Scan the data for "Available" and copy the lines it appears in.
***** Records supplied
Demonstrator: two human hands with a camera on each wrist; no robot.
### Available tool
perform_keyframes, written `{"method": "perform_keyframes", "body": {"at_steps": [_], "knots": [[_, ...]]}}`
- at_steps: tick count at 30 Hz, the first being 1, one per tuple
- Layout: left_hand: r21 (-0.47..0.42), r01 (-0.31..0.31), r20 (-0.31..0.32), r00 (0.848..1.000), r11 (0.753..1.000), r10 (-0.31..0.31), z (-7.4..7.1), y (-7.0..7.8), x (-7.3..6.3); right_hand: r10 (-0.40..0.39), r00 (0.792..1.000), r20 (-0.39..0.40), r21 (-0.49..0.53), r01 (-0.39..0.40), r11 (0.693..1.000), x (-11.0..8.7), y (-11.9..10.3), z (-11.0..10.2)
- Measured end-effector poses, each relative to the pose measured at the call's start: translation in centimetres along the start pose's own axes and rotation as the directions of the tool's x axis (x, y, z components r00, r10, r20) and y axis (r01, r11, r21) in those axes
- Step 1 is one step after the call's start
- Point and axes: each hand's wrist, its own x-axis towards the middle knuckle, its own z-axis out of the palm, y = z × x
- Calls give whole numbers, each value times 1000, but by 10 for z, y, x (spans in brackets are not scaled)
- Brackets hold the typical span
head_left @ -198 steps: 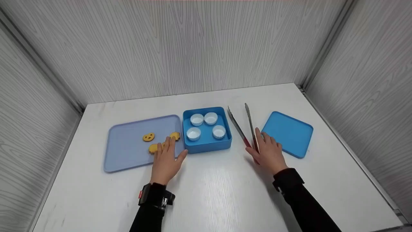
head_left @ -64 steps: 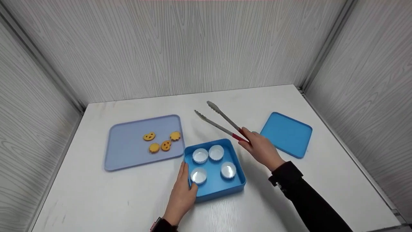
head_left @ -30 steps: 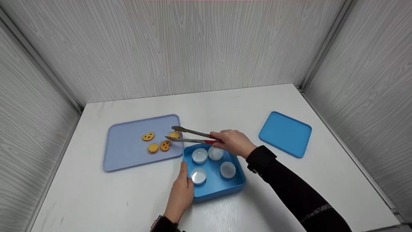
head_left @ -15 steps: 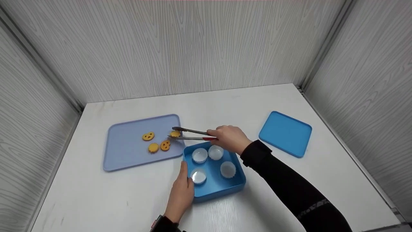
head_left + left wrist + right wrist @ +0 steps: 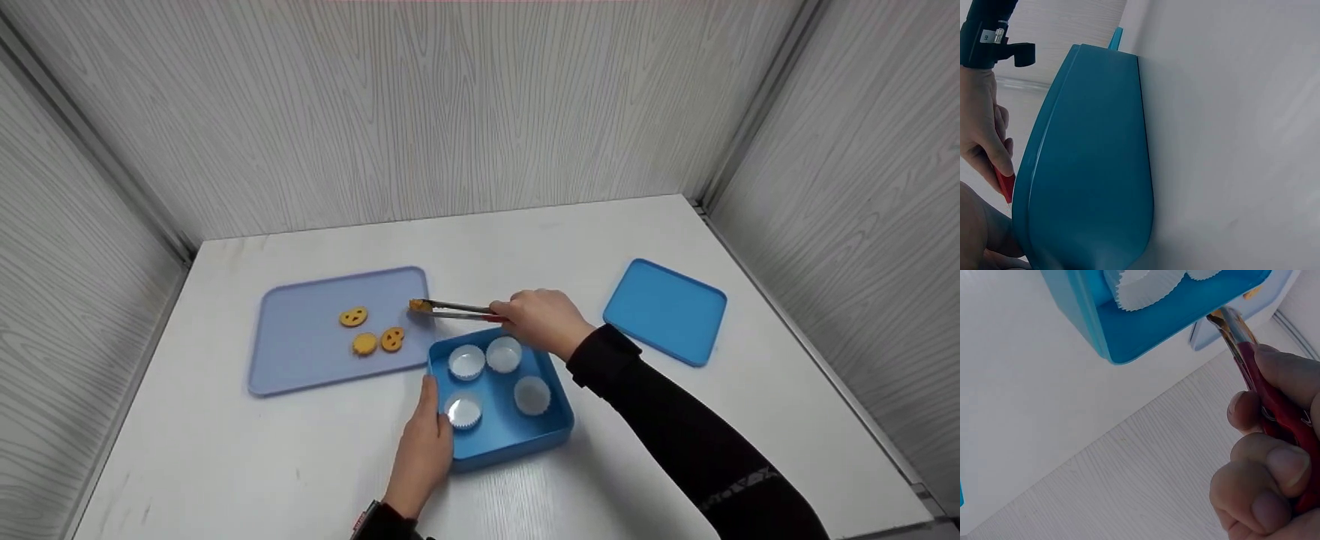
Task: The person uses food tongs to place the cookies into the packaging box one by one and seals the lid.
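My right hand (image 5: 546, 319) grips red-handled metal tongs (image 5: 465, 310) in a fist. Their tips pinch a small yellow-brown cookie (image 5: 420, 305) over the right edge of the lavender tray (image 5: 292, 367). On that tray lie two pretzel-shaped cookies, one (image 5: 353, 316) behind and one (image 5: 392, 339) in front, beside a round yellow cookie (image 5: 364, 344). My left hand (image 5: 422, 450) holds the left wall of the blue box (image 5: 517, 446), fingers along the outside and thumb at the rim. Several white paper cups stand inside it, such as the front-left cup (image 5: 463, 410).
A flat blue lid (image 5: 666, 311) lies at the right of the white table (image 5: 225, 465). Wood-grain panels (image 5: 450, 112) enclose the table at the back and both sides. The box's back left corner is close to the tray's front right corner.
The box was pulled nearer and the tongs picked up earlier. Within the last half second the tongs closed on the right-hand cookie and lifted it slightly; the tray slid a little right.
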Motion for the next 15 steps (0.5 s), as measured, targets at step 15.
{"method": "perform_keyframes", "body": {"at_steps": [15], "knots": [[17,-59,-31,998,998,59,1,-2,-5,24,999,-34,-16,-24,1000,-8,8,1]]}}
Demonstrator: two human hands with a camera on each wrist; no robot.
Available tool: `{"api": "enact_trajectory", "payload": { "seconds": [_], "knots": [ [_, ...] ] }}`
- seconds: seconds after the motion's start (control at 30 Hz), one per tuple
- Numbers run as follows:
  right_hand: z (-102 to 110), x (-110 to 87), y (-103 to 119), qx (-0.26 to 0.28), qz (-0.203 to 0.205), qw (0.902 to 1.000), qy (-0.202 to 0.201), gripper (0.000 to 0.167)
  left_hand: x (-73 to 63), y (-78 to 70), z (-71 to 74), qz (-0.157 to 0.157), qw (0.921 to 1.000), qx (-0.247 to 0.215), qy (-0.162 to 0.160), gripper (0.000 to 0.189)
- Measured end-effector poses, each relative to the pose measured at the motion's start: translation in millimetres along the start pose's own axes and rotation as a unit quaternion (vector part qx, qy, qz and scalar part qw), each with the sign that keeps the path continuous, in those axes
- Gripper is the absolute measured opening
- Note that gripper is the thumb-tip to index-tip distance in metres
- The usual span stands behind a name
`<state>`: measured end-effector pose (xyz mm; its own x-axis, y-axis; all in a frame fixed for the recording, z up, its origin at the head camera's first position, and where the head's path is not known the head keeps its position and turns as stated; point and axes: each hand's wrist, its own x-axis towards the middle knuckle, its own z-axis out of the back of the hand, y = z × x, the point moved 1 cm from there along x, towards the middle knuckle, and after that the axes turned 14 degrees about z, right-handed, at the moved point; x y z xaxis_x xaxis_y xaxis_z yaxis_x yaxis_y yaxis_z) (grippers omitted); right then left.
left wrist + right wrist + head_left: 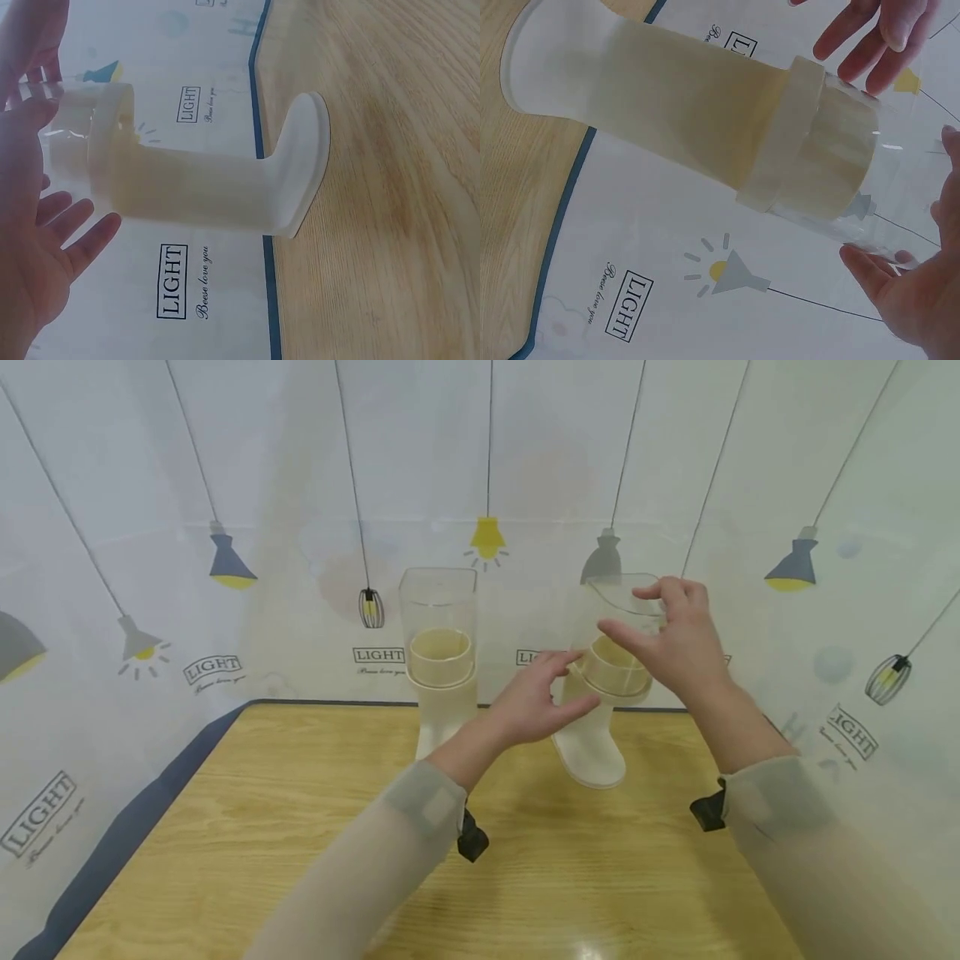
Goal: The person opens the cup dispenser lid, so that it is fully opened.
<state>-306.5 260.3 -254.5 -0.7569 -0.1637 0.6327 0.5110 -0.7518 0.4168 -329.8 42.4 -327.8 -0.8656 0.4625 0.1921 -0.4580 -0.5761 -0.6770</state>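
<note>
A cream, boot-shaped stand (592, 747) rests on the table, topped by a wide ring (111, 146) and a clear, thin-walled container (892, 161). My left hand (525, 706) is spread at the left of the ring, fingers relaxed and fingertips close to the container's side. At the upper right of the same container, my right hand (686, 639) forms a wide, loose C, with thumb in front of the rim and fingertips at the wall. A similar cream stand (442, 718) with a clear, square-rimmed container (438, 597) is to the left, its foot partly hidden by my left forearm.
The wooden table (240, 827) has a dark blue edge (161, 785) along its left and back. Behind stands a white backdrop (420, 443) printed with lamps and lettering. Black mounts (708, 810) hang at both sleeve cuffs.
</note>
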Motion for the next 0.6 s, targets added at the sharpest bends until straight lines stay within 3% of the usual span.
{"api": "enact_trajectory", "payload": {
  "seconds": [0.3,0.6],
  "knots": [
    [1.1,-3.0,-6.1,0.046,0.004,0.9989,-0.01,0.066,11.8,0.4,-7.0,0.043,0.9978,-0.043,-0.025,0.101],
    [7.7,-6.4,-17.3,0.114,0.002,0.9935,0.001,0.062,19.0,-1.0,-14.7,0.048,0.996,-0.072,-0.019,0.096]
  ]
}}
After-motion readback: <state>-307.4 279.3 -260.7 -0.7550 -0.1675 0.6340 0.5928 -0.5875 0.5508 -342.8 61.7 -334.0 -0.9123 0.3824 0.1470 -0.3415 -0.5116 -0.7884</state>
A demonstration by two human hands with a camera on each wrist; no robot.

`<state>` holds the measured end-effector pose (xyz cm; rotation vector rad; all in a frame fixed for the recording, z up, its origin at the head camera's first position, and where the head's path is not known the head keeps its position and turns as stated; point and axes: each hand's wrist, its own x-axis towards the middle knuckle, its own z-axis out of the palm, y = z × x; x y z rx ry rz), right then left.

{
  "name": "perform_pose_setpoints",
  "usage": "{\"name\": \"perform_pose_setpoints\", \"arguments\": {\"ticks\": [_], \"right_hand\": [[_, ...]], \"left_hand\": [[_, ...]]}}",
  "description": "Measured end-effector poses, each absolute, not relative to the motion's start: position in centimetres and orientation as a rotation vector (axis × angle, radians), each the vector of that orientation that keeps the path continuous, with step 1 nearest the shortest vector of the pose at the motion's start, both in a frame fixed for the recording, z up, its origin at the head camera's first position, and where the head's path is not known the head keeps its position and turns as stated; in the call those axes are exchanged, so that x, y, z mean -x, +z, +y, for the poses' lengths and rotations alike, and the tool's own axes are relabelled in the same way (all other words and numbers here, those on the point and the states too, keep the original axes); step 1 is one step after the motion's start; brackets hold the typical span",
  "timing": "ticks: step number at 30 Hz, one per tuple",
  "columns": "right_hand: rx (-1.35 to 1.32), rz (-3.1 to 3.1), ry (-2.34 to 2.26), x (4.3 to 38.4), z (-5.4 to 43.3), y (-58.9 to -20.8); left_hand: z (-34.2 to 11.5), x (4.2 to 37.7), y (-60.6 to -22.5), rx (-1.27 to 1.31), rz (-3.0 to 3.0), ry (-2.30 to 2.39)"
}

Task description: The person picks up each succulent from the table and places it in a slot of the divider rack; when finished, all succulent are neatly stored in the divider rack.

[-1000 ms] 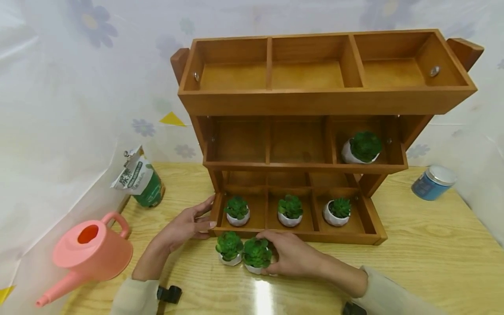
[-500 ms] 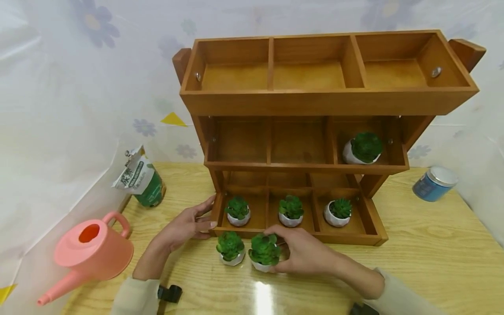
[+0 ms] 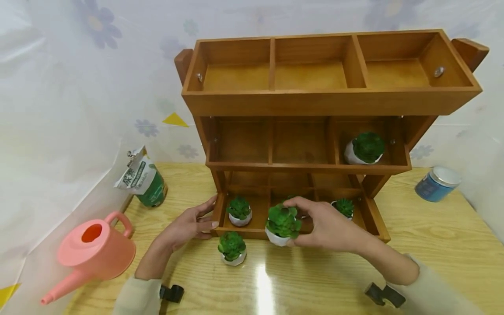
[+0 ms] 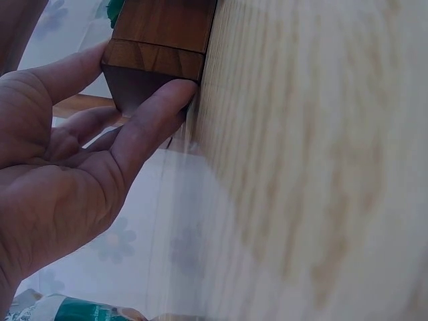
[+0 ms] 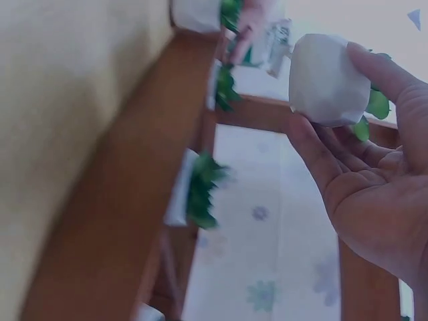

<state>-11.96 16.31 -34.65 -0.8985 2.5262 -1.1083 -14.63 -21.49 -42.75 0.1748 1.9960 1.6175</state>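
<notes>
My right hand (image 3: 328, 225) pinches a potted succulent (image 3: 282, 222) by its white faceted pot, holding it up in front of the bottom tier. The pot (image 5: 328, 80) shows between thumb and fingers in the right wrist view. With thumb and fingers, my left hand (image 3: 191, 223) grips the left end of the wooden shelf (image 3: 346, 237); the shelf's corner (image 4: 157, 60) fills its grasp in the left wrist view. Another potted succulent (image 3: 232, 248) stands on the table before the shelf. In the bottom tier sit a left succulent (image 3: 239, 211), a mostly hidden middle one and a partly covered right succulent (image 3: 344, 207).
A larger potted succulent (image 3: 365, 148) occupies the middle tier's right compartment. The top tier (image 3: 330, 103) overhangs the lower ones. On the left stand a pink watering can (image 3: 98, 251) and a clipped green-and-white bag (image 3: 143, 179). A blue jar (image 3: 436, 184) is at the right.
My right hand has lifted the succulent off the table and carried it right and toward the shelf, away from the other pot. My left hand has stayed at the shelf's end.
</notes>
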Motion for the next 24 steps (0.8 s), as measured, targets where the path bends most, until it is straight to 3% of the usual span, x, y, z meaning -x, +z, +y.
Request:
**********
◆ Solution to this exercise:
### Available tool
Available tool: `{"api": "enact_trajectory", "payload": { "seconds": [_], "knots": [ [_, ...] ] }}`

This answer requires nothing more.